Minister of State (MOS) Sim Ann noted in a Facebook response that hundreds of thousands of homeowners who bought their flats from the Housing and Development Board (HDB) had sold them for higher prices in the resale market. They know the subsidies are generous.
Yet, Leong’s ‘zero land costs’ suggestion has delighted many people. They don’t realise that such a suggestion will have grave implications for all homeowners if it is adopted. It will leave many homeowners bleeding.
All HDB homeowners will see a depreciation in their assets.
Hundreds of thousands of homeowners still servicing their HDB home loans will suddenly find themselves in hardship. In all likelihood, they will need to make a lump sum payment to refinance their loans, as their BTOs will now be considered overpriced.
Banks do not provide loans for overpriced properties. They want to avoid being stuck with overpriced properties if the owners go bankrupt.

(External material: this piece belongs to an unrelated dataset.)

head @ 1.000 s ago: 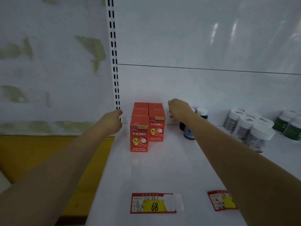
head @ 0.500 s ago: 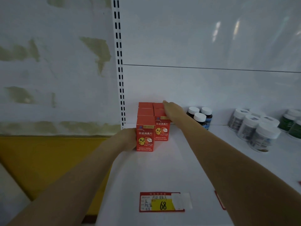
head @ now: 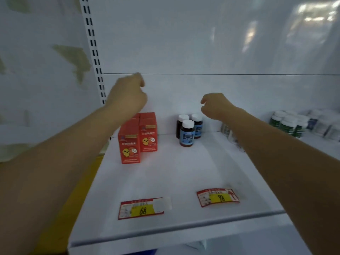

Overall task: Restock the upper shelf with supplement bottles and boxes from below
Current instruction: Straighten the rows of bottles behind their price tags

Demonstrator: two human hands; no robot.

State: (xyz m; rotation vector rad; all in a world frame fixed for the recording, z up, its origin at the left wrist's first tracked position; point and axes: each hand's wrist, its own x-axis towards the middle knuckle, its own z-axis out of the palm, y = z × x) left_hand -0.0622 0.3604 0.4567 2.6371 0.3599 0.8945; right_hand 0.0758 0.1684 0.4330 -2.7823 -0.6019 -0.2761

Should homeowners wish to sell the flats quickly because they can’t afford to pay the bank to refinance their mortgages, they will have to sell at a loss. Either way, they will be deeply hurt financially.
The land is a scarce and finite asset. A quarter of it only existed after land reclamation.
The whole of the Marine Parade is built on reclaimed land.
So are parts of Bedok, Clement, and Pasir Ris, just to name a few.
Land sale proceeds fund the cost of reclaiming land.
Leong took care not to mention in his Facebook post that the land is part of our previous reserves.
To use land without putting back its fair market value amounts to a draw on past reserves.
This is against the Constitution because you need the president’s permission to use money from the past.
Furthermore, using land without recouping its fair market value reduces the size of our past reserves, harming current and future Singaporeans.
In general, Singaporeans still find the new BTOs affordable.
The concern over affordability is usually focused on BTOS in sought-after locations. MOS Sim Ann pointed out that HDB already priced these flats at a very generous discount to the open market in order to keep them affordable.
BTO prices have been kept stable and affordable. For example, the average price of a 4-room BTO was $341,000 in 2019 and $348,000 in 2022.
This is in spite of the resale index rising by as much as 28% over the same period.
Leong claimed that the government has become less generous in giving subsidies, but this is clearly not the case, Ms Sim said.
There is always a trade-off in every action.
“Increasing housing subsidies further must be weighed carefully against other urgent spending priorities. It would mean reducing spending on many other important things we need as a country, like education, healthcare and security. We may well also have to raise taxes to pay for the higher housing subsidies,” Ms Sim wrote.